Graphical Models considers models that incorporate useful independence assumptions.

Content

Basic Theories

Probability Space

In probability theory, a probability space is a mathematical model of a real world experiment. A probability space is constructed based on a specific kind of experiment. Each time a situation of that experiment arises, the outcome and the probabilities will be the same as legacy situation.

The probability space is formed by three elements:

A sample space, $\Omega$ , which is the set of all possible outcomes.
A set of events, ${\mathcal {F}}$ , where each event is a set containing zero or more outcomes.
The assignment of probabilities to the events; that is, a function $P$ from events to probabilities.

A single execution's result of the mathematical model is called an outcome. Sometimes people groups the outcomes together to form a more complex events, which form may vary, however, we use the ${\mathcal {F}}$ to present a set of such events. Finally, there is a need to specify each event's likelihood of happening. This is done using the probability measure function, $P$ .

Once this mathematical model is established. Every time that we run this model, it will select a single outcome, $\Omega$ , from the sample space ${\mathcal {F}}$ . All the event in , which is a set of events, that contain the selected outcome can be notated as “have occurred”. If we perform the former introduced process infinite number of times, the frequencies of the occurrence will be close to the result that calculated by the function $P$ .

The next three parts will explain those three elements.

Sample Space

In probability theory, the sample space of an experiment is the set of all possible results of that experiment. People always use $\Omega$ to refer to a sample space. A well-defined sample space is one of three basic elements in a probabilistic model, the other two are a well-defined set of possible events and a probability assigned to every event.

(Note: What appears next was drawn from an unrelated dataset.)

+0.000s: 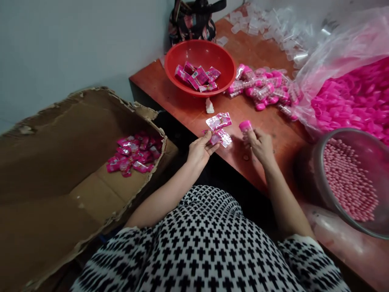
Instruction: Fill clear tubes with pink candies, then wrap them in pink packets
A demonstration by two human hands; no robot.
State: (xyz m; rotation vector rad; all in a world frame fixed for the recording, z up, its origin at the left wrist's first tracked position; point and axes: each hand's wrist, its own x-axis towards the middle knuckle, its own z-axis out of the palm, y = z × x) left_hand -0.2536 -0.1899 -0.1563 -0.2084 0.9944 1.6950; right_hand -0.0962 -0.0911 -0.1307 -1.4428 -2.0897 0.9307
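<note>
At the table's front edge, my left hand [199, 152] pinches a shiny pink printed wrapper [223, 138] between thumb and fingers. Another pink wrapper [219, 121] lies just beyond it on the table. My right hand [261, 147] is closed around a small clear tube with a pink cap [245, 125], cap end pointing away from me; the fingers cover much of the tube. Behind the hands, a red bowl [170, 77] holds several pink wrapped pieces [199, 76]. To its right lies a pile of pink-capped clear tubes [264, 87] with pink beads inside.
A torn-edged cardboard box [45, 162] at left contains pink wrapped pieces [135, 152]. At right stand a grey tub [316, 174] of pink beads and a plastic bag [313, 73] of pink caps. Clear empty tubes [273, 24] and a dark patterned bag [191, 24] sit at the back.
</note>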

Sample spaces can also be divided into two categories, countable or uncountable, here are 3 examples:

A toss of a coin: $\Omega =\{Head,Tail\}$
The number of success in a sequence of n identical and independent trails.
The lifetime of a light bulb^[1]: $\Omega =\{x\in \mathbb {R} |x\geq 0\}$

For many tests, there maybe more than one sample space available, all of which are depending on what result is more interested to the tester. For instance, when drawing a card from a standard deck of playing cards, one reasonable sample space could be the various rank, for instance (2, 3, 4 …. J, K, A), while another could be the suits (hearts, spades, diamonds, clubs).

Event

As introduced before, the well-defined set of possible events is one of the basic elements in a probabilistic model. In probability theory, an event is a set of outcomes of a test, and a probability will be assigned to those outcomes of an experiment.

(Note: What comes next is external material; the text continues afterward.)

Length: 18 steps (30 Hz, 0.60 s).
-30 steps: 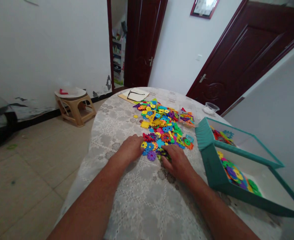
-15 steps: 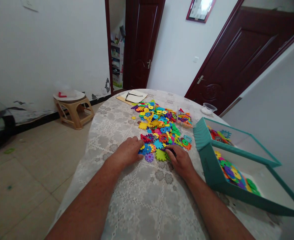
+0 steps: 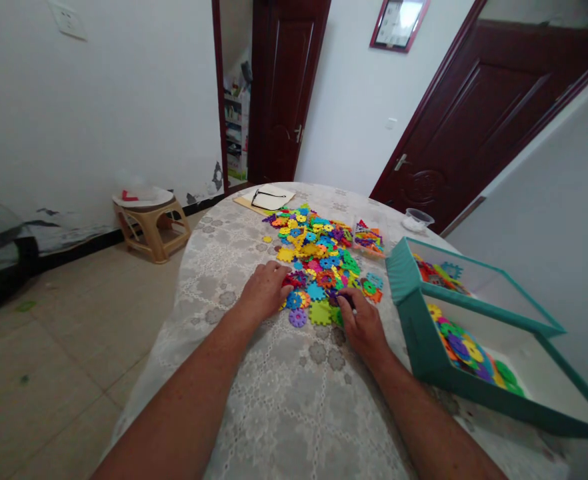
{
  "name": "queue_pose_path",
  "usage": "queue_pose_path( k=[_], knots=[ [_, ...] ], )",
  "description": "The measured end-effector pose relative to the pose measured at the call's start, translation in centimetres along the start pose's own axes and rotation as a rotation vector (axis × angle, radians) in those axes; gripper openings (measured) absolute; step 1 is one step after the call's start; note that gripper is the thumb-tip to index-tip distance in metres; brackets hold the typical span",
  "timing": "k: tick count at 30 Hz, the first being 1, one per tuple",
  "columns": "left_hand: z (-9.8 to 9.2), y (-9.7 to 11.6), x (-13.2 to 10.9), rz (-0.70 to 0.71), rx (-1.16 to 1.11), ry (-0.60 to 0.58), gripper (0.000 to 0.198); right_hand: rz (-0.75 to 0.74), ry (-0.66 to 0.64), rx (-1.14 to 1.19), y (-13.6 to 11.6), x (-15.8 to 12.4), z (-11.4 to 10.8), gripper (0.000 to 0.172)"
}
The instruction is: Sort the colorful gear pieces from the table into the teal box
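Observation:
A heap of colourful plastic gear pieces (image 3: 319, 250) lies on a round table with a lace cloth (image 3: 284, 400). My left hand (image 3: 267, 288) rests palm down at the heap's near left edge, fingers curled over red and blue gears. My right hand (image 3: 361, 323) sits at the heap's near right edge, its fingers pinched on a small dark piece I cannot make out. A lime green gear (image 3: 320, 313) and a purple gear (image 3: 297, 318) lie between the two hands.
A teal box (image 3: 419, 333) with two compartments holding more gears stands at the right. A small clear tub of pieces (image 3: 369, 239), a clear cup (image 3: 417, 219), and a paper with glasses (image 3: 269, 197) sit farther back. A plastic stool (image 3: 149, 220) stands on the floor at left.
My right hand has slid forward and to the right, uncovering the lime green gear, and its fingers have pinched shut. My left hand has moved slightly deeper into the heap.

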<state>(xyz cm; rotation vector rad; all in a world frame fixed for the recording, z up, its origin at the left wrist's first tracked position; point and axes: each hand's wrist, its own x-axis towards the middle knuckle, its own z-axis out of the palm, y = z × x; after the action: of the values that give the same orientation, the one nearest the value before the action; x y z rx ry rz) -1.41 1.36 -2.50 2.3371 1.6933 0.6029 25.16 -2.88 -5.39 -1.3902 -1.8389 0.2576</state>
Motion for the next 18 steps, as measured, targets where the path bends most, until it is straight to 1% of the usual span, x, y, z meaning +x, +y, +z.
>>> queue_pose_path(
  k=[4,9,11,13,15,18],
  knots=[
    [0.6,0.0,0.6,-0.015,0.071,-0.032,0.023,-0.012,-0.023,0.009,-0.3,-0.1,0.0,0.026],
    [0.3,0.3,0.4,0.048,0.103,-0.067,0.016,-0.013,-0.012,0.022,-0.4,-0.1,-0.1,0.025],
    [0.1,0.5,0.4,0.057,0.126,-0.069,0.018,-0.015,-0.001,0.025,-0.3,-0.1,-0.1,0.024],
    [-0.2,0.7,0.5,0.026,0.146,-0.053,0.023,-0.015,0.002,0.031,-0.3,-0.1,-0.1,0.024],
    [-0.5,0.7,0.6,-0.021,0.122,-0.009,0.027,-0.014,0.014,0.038,-0.3,0.0,-0.2,0.024],
    [-1.1,0.8,0.4,-0.027,-0.065,0.120,0.030,-0.052,0.029,0.063,-0.7,0.0,-0.4,0.022]
  ],
)
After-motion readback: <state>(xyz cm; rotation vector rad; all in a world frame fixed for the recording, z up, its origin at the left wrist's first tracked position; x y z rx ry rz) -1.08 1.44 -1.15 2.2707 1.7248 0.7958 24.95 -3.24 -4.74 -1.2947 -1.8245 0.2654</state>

A Venn diagram of an event. A is the sample space and B is an event. By the ratio of their areas, the probability of B is approximately 0.1

Here is an example to explain the possible events: If we assemble a deck of playing cards, and draw a single card from the deck, then the sample space is 52 elements set, for every card is a possible result. However, an event is a set of outcomes of an experiment (a subset of the sample space), which including any singleton set (elementary event, which only contains a single outcome in the sample space), the empty set (with probability zero) and the sample space itself (with probability one). Therefore, the potential events in this example might be:

The 6 of Club (1 element)
A Queen (4 elements)
A Spade (13 elements)
A card (52 elements)

Defining all subsets of the sample space as events work well when there are only finitely many outcomes, but problems will raise when the sample space is infinite, and this case will not be discussed in this page.

Probability Measure

The third basic elements in a probabilistic model is a probability assigned to every event. The way that people gets the probability is using the probability measure. A probability measure over the spaces is a function $\mu$ from sets of spaces into the non-negative real number, and it has 2 properties:

$\mu$ must return results in the unit interval ${[0,1]}$ , returning 0 for the empty set and 1 for the entire space.
If $\Omega _{1}$ and $\Omega _{2}$ are disjoint sets of space, then $\mu (\Omega _{1}\cup \Omega _{2})=\mu (\Omega _{1})+\mu (\Omega _{2})$

The probability of an event $A$ can be detonated by the following equation:

\mathrm {P} (A)={\frac {|A|}{|\Omega |}}

For instance, given three elements 1, 2 and 3 with probabilities ${\frac {1}{4}}$ , ${\frac {1}{4}}$ and ${\frac {1}{2}}$ , the value assigned to event $\{1,3\}$ is:

{\frac {1}{4}}+{\frac {1}{2}}={\frac {3}{4}}

.

If we want to measure the probability of proposition $\alpha$ , denoted as $\mathrm {P} (\alpha )$ , in the sample space of $\omega$ , we need to use equation^[2] :

\mathrm {P} (\alpha )=\mu (\{\omega :\omega \models \alpha \})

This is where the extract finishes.